We are writing a Batch Job which takes a file as input from an FTP, generates some new files and writes them to an S3 bucket, and for this we are using Spring Integration.
The file in the FTP is an extraction from a DB and is updated each night.
The problem is that, when we start the app the first time, it connects well to the FTP, downloads the file, and uploads the generation result S3. Then we delete the downloaded file locally and wait to the next generation of the file in the FTP to restart the process. But it never downloads the file again.
Any idea?
#Bean
public IntegrationFlow ftpInboundFlow() {
return IntegrationFlows
.from(ftpReader(),
spec -> spec.id("ftpInboundAdapter")
.autoStartup(true)
.poller(Pollers.fixedDelay(period)))
.enrichHeaders(Map.of("CORRELATION_ID", "rcm"))
.aggregate(aggregatorSpec -> aggregatorSpec
.correlationStrategy(message -> message.getHeaders().get("CORRELATION_ID"))
.releaseStrategy(group -> group.getMessages().size() == 2))
.transform(stockUnmarshaller)
.transform(stockTransformer)
.transform(stockMarshaller)
.transform(picturesDownloader)
.transform(picturesZipper)
.transform(stockIndexer)
.handle(directoryCleaner)
.nullChannel();
}
#Bean
public FtpInboundChannelAdapterSpec ftpReader() {
return Ftp.inboundAdapter(ftpSessionFactory())
.preserveTimestamp(true)
.remoteDirectory(rootFolder)
.autoCreateLocalDirectory(true)
.localDirectory(new File(localDirectory));
}
#Bean
public SessionFactory<FTPFile> ftpSessionFactory() {
DefaultFtpSessionFactory sessionFactory = new DefaultFtpSessionFactory();
sessionFactory.setHost(host);
sessionFactory.setUsername(userName);
sessionFactory.setPassword(password);
sessionFactory.setClientMode(FTPClient.PASSIVE_LOCAL_DATA_CONNECTION_MODE);
return sessionFactory;
}
Thanks in advance.
EDIT:
I use enrichHeaders to ensure that the pipeline is triggered if we have exactly 2 files. Maybe the headers are not removed and the condition will be always greater than 2? Maybe it's the wrong manner to proceed?
Thanks again.
Sounds like you talk about the same file. In this case deleting it from the local dir is not enough. There are some FileListFilter instances involved in the process which hold an entry for the processed file. And according to your configuration you deal with in-memory variants. They really know nothing about your local file removal.
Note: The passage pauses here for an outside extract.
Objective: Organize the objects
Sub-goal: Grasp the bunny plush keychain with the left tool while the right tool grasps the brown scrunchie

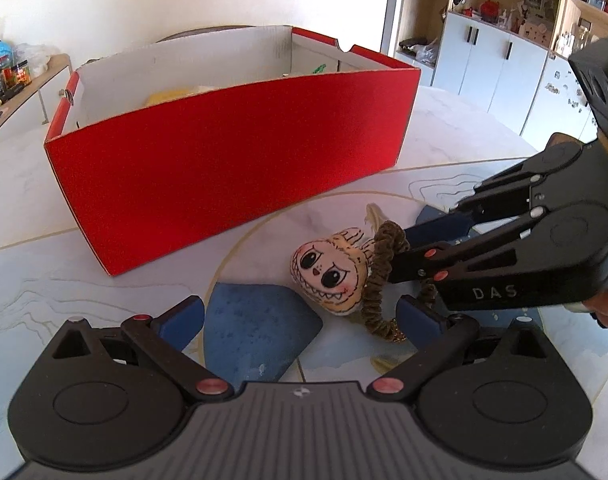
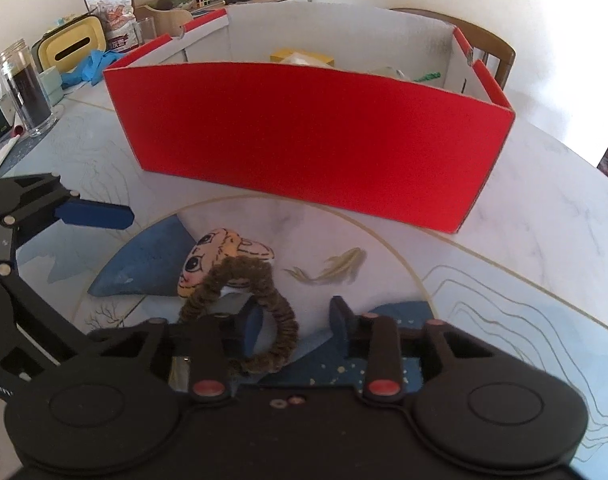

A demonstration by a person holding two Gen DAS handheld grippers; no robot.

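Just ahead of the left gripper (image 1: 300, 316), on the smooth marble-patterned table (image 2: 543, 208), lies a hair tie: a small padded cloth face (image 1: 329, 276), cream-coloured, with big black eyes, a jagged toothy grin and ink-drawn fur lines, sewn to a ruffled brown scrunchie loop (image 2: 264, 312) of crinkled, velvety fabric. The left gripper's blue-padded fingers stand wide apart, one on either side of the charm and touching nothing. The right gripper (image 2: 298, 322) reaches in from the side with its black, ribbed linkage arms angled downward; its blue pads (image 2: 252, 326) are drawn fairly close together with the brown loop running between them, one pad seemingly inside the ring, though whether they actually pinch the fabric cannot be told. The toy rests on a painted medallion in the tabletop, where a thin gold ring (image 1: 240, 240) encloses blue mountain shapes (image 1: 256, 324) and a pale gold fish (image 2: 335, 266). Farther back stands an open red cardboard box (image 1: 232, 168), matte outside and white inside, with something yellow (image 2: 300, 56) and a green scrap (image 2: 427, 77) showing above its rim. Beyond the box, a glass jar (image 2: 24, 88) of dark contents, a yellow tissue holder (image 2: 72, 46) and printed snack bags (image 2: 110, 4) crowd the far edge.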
To be precise there are two filters your need worry about: FtpPersistentAcceptOnceFileListFilter for a remote entry and FileSystemPersistentAcceptOnceFileListFilter for local copy of the file. Both of them are implementing ResettableFileListFilter, so, you can call their remove() whenever you done with file process.
The FtpInboundChannelAdapterSpec in Java DSL has these options:
/**
* Configure a {#link FileListFilter} to be applied to the remote files before
* copying them.
* #param filter the filter.
* #return the spec.
*/
public S filter(FileListFilter<F> filter) {
/**
* A {#link FileListFilter} used to determine which files will generate messages
* after they have been synchronized.
* #param localFileListFilter the localFileListFilter.
* #return the spec.
* #see AbstractInboundFileSynchronizingMessageSource#setLocalFilter(FileListFilter)
*/
public S localFilter(FileListFilter<File> localFileListFilter) {
So, you still can have those mentioned filters as default, but you extract them as beans and inject into these options and into your directoryCleaner to perform removal from those filters as well.
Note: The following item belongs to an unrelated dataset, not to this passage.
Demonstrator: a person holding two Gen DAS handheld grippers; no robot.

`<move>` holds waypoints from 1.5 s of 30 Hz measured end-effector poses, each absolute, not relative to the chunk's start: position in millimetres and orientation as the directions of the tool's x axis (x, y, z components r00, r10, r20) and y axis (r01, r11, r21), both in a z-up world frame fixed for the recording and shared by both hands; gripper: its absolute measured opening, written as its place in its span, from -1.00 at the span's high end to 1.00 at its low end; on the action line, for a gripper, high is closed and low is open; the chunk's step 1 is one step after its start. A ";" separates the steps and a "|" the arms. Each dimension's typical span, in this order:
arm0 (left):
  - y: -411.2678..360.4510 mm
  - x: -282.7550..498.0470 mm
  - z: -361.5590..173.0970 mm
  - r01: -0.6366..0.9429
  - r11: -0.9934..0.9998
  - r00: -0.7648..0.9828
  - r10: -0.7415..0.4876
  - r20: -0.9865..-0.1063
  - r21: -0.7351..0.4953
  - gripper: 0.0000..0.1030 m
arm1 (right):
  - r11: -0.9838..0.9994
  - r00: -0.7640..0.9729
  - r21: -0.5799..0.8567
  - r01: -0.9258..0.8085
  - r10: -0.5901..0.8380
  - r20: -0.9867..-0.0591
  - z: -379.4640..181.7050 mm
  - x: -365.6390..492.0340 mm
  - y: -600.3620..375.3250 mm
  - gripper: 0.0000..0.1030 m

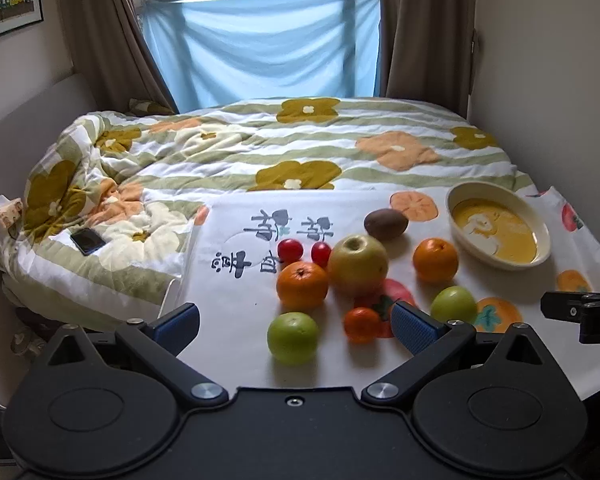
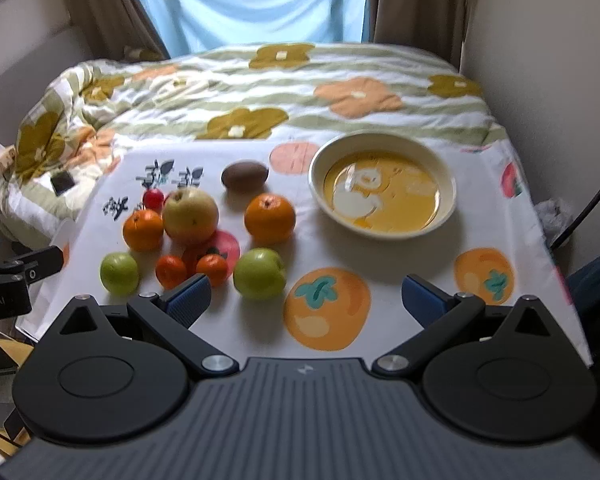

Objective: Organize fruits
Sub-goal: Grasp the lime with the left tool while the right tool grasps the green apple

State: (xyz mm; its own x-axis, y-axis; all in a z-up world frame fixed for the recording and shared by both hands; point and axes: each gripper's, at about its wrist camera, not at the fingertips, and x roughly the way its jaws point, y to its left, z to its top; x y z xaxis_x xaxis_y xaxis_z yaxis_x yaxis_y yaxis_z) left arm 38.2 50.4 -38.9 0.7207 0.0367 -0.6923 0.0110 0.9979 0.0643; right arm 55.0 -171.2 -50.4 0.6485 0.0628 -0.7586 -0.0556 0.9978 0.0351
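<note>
Left gripper, right gripper: jaws spread, empty. Round green apple lower centre; straddle squarely, then cream oval bowl upper right.

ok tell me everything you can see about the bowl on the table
The shallow cream-rimmed round bowl, glossy like glazed ceramic, has a yellow-orange inside with a white cartoon figure printed on the bottom. It sits upright and empty at the far right of the white fruit-print tablecloth, resting on the cloth alone. No fruit touches it; the large orange and brown kiwi lie apart to its left. Neither gripper is near it.
</note>
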 end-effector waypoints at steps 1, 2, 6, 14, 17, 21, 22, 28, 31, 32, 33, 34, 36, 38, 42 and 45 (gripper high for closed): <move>53.8 41.1 -43.6 0.012 0.998 0.718 0.035 -0.695 0.063 -1.00 | 0.998 0.646 0.036 -0.057 0.064 -0.761 -56.5 57.3 -168.1 -1.00; 57.1 43.5 -48.3 0.014 0.998 0.717 0.034 -0.696 0.064 -1.00 | 0.998 0.647 0.039 -0.056 0.066 -0.760 -62.7 59.1 -165.2 -1.00; 67.3 56.4 -69.7 0.039 0.995 0.710 0.034 -0.703 0.087 -1.00 | 0.997 0.638 0.065 -0.050 0.082 -0.766 -83.8 69.1 -161.4 -1.00; 74.3 79.1 -113.9 0.125 0.988 0.660 -0.015 -0.751 0.089 -0.88 | 0.998 0.618 0.042 -0.056 0.068 -0.783 -130.6 91.6 -147.1 -1.00; 71.8 86.3 -129.0 0.152 0.984 0.637 -0.022 -0.770 0.097 -0.79 | 0.997 0.616 0.025 -0.072 0.064 -0.785 -143.0 97.9 -141.8 -1.00; 68.7 95.4 -142.2 0.164 0.982 0.626 -0.031 -0.779 0.093 -0.69 | 0.995 0.617 -0.003 -0.098 0.058 -0.785 -155.0 106.4 -134.0 -1.00; 67.9 97.3 -144.7 0.168 0.982 0.624 -0.037 -0.781 0.087 -0.67 | 0.995 0.616 -0.009 -0.103 0.057 -0.785 -157.4 108.1 -132.5 -1.00; 63.4 109.4 -153.5 0.173 0.980 0.607 -0.030 -0.794 0.095 -0.39 | 0.992 0.596 -0.006 -0.123 0.069 -0.800 -167.1 118.3 -128.2 -1.00; 65.1 115.1 -156.0 0.162 0.983 0.598 -0.031 -0.801 0.083 -0.23 | 0.991 0.597 -0.009 -0.134 0.073 -0.799 -166.7 120.2 -127.2 -1.00; 66.1 116.4 -156.9 0.160 0.984 0.593 -0.035 -0.804 0.075 -0.13 | 0.990 0.596 -0.010 -0.138 0.074 -0.799 -166.6 121.5 -127.2 -1.00; 66.4 116.7 -157.1 0.158 0.985 0.591 -0.041 -0.805 0.065 -0.13 | 0.990 0.595 -0.010 -0.140 0.076 -0.800 -166.8 122.0 -126.8 -1.00; 66.5 116.5 -157.1 0.156 0.986 0.592 -0.042 -0.805 0.064 -0.13 | 0.990 0.592 -0.010 -0.141 0.076 -0.802 -167.1 123.3 -127.1 -0.98; 65.1 115.7 -157.0 0.157 0.985 0.593 -0.036 -0.804 0.072 -0.13 | 0.990 0.587 -0.010 -0.140 0.075 -0.806 -168.0 125.3 -127.0 -0.98; 64.7 115.3 -156.9 0.152 0.986 0.594 -0.034 -0.804 0.071 -0.12 | 0.991 0.581 0.001 -0.135 0.080 -0.810 -169.3 127.6 -127.7 -0.97; 68.2 113.7 -155.7 0.147 0.988 0.588 -0.041 -0.808 0.056 -0.12 | 0.990 0.571 0.013 -0.142 0.093 -0.815 -172.0 130.5 -126.9 -0.82; 69.6 110.0 -155.5 0.156 0.985 0.585 -0.037 -0.810 0.067 -0.12 | 0.986 0.577 0.009 -0.165 0.103 -0.810 -171.2 131.4 -124.2 -0.77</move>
State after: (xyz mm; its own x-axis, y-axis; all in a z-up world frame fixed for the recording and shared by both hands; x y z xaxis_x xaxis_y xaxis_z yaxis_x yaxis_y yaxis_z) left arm 110.0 69.6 -155.5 0.5852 -0.0372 -0.8101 0.1559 0.9855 0.0674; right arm 131.4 -124.2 -171.2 0.5766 0.1034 -0.8104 -0.1646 0.9863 0.0086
There is also an option like:
/**
* Switch the local {#link FileReadingMessageSource} to use its internal
* {#code FileReadingMessageSource.WatchServiceDirectoryScanner}.
* #param useWatchService the {#code boolean} flag to switch to
* {#code FileReadingMessageSource.WatchServiceDirectoryScanner} on {#code true}.
* #since 5.0
*/
public void setUseWatchService(boolean useWatchService) {
And DELETE event is configured for watcher as well. When it happens a removed file is also deleted from the local filter.
You may also deal properly with a remote file when you configure:
/**
* Set to true to enable the preservation of the remote file timestamp when transferring.
* #param preserveTimestamp true to preserve.
* #return the spec.
*/
public S preserveTimestamp(boolean preserveTimestamp) {
This way a newer file with the same name will be treated as a different file and its entry in the mentioned filters will be overwritten. Although I see you use it already, but you still complain that it doesn't work. It might be the case with some old version of Spring Integration when FileSystemPersistentAcceptOnceFileListFilter was not used for local files.
The inbound channel adapter has two filters .filter and .localFilter.
The first filters the remote files before downloading, the second filters files on the file system.
By default the filter is a FtpPersistentAcceptOnceFileListFilter which will only fetch new or changed files.
By default, the localFilter is an FileSystemPersistentAcceptOnceFileListFilter which, again, will only pass a file a second time if it's timestamp has changed.
So the file will only be reprocessed if its timestamp changes.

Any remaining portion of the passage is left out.